### Problem to work on
Your answer must be the full listing, reproduced word for word.
╭─ Data
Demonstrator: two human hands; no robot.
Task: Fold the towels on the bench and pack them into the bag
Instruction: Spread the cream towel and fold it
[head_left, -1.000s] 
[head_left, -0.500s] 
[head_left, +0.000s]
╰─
### Your response
Demonstrator: two human hands; no robot.
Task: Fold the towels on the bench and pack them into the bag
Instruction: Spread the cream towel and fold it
[head_left, -1.000s] 
[head_left, -0.500s] 
[head_left, +0.000s]

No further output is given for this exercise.